Когда выглянуло солнце, Ильюша пригрелся и прилег на бережку. Его сморило, и он сладко заснул. Васька ушел, птички распелись, будто никого нет вокруг, и вдруг все умолкли. Ильюша проснулся и не мог вспомнить, где он, пока опять не запели птички. Ильюша почувствовал себя легко, как в детстве, когда болел и мама отвозила его к бабушке в деревню; он захотел сейчас в деревню и — спать, спать при открытом окне, где сладкий воздух колышет занавески, — пока не выздоровеешь, а выздоровеешь, еще охота поваляться, бабушка принесет парного молочка, и будешь его пить, пить, — и он боялся глубоко вздохнуть, боялся, если пальцем пошевелит, все исчезнет…

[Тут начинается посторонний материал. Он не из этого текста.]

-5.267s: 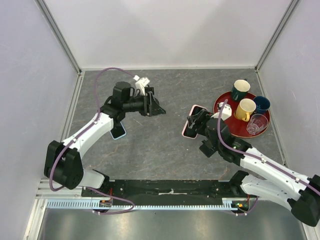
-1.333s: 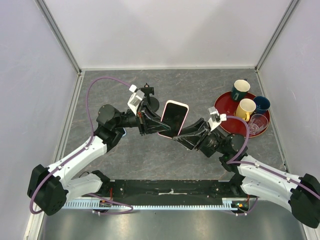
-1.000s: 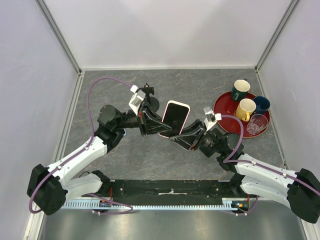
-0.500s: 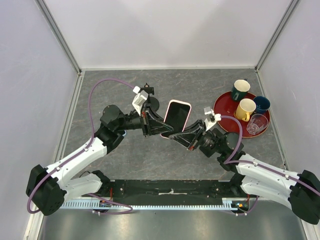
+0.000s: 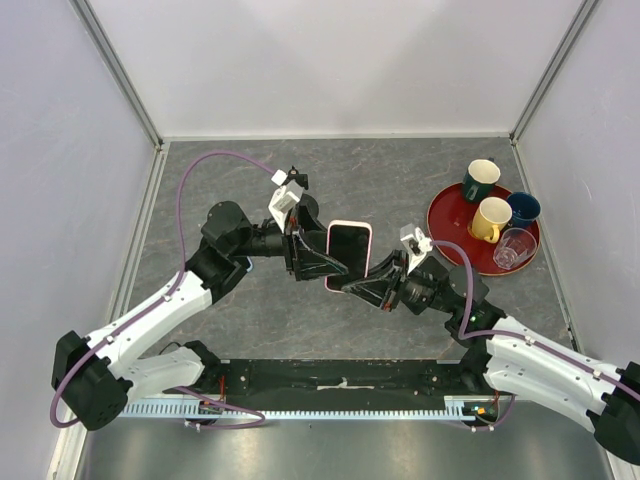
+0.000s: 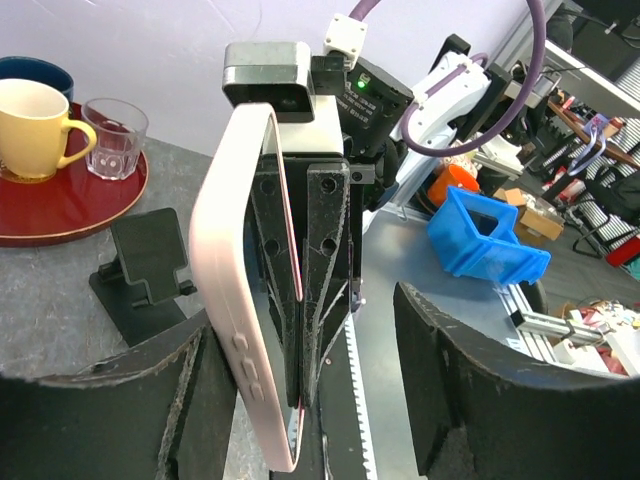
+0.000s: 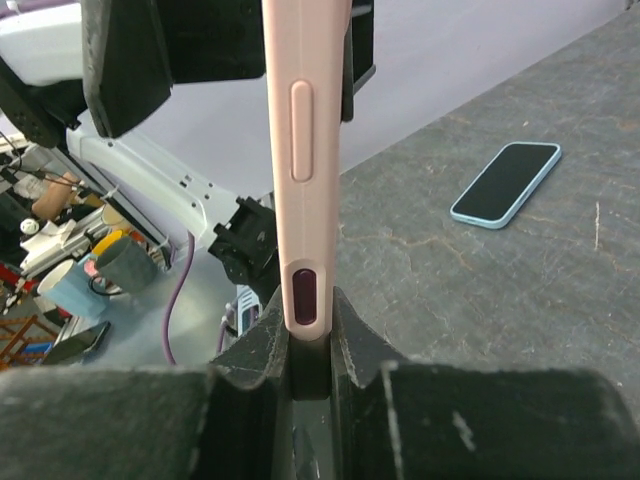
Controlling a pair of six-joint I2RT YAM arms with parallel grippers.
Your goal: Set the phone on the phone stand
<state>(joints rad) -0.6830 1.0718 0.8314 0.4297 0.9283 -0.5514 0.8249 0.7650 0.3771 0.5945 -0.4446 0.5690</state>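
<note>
Changes, left to right: the left gripper is reaching further right than half a second ago, its jaws spread wide and its coarse black fingers flanking the slim rectangular pink-cased phone. That phone, lying flat beside the tray some five seconds ago, is now hanging tilted in mid-air between the two arms, slightly nearer the bases than half a second ago. The right gripper is clenching its lower end. Materials: the grey stone-patterned tabletop is showing pale veins. The pink case is looking smooth and matte, with rounded corners and an oval side button, around a dark glossy screen. A flat light-blue-cased phone is lying screen-up on the table. A black folding wedge-shaped stand is sitting near the round glossy red tray, which is carrying a dark green mug, a yellow mug, a blue mug and a clear glass tumbler. Hidden: whether the left fingers are touching the case cannot be told. The black phone stand is showing only a small clamp on a thin post behind the left wrist, the arm covering its base.
</note>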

Мама приехала, достала из чемодана яркий цветастый халат — ему столько лет, сколько мне, и, когда я опять увидел этот халат, мне стало так — лучше бы его не видеть, — а она, переодевшись, взяла топор и сказала:
— Пойду на кладбище.
— Зачем топор? — удивился я.
Назавтра мама надела в церковь цветастое платье и на голову повязала цветастый платок; ей же не скажешь, что на радоницу так не одеваются, и я представил, как в церкви будут оглядываться на нее, а я должен рядом стоять, и я тогда сказал: не пойду — лучше буду в окно смотреть. И после церкви на кладбище не пошел — я вообще привык всюду один и не хочу вместе с ней, когда она в цветастом платье и в цветастом платке.
Смотрел в окно, надеясь увидеть Тасю, как она будет идти на кладбище или с кладбища, — тут загремел гром. Я подумал — послышалось, но снова громыхнуло — надо отнести маме зонтик. Я вышел на улицу, еще издали увидел Тасю с детьми и не знаю, как спрятать улыбку. Дети сбежали по обрыву к речке, вытащили чей-то сапог — из дыры в нем выливалась вода, а я, облокотившись о перила, подождал на мостике Тасю и, не удержавшись, поцеловал ее.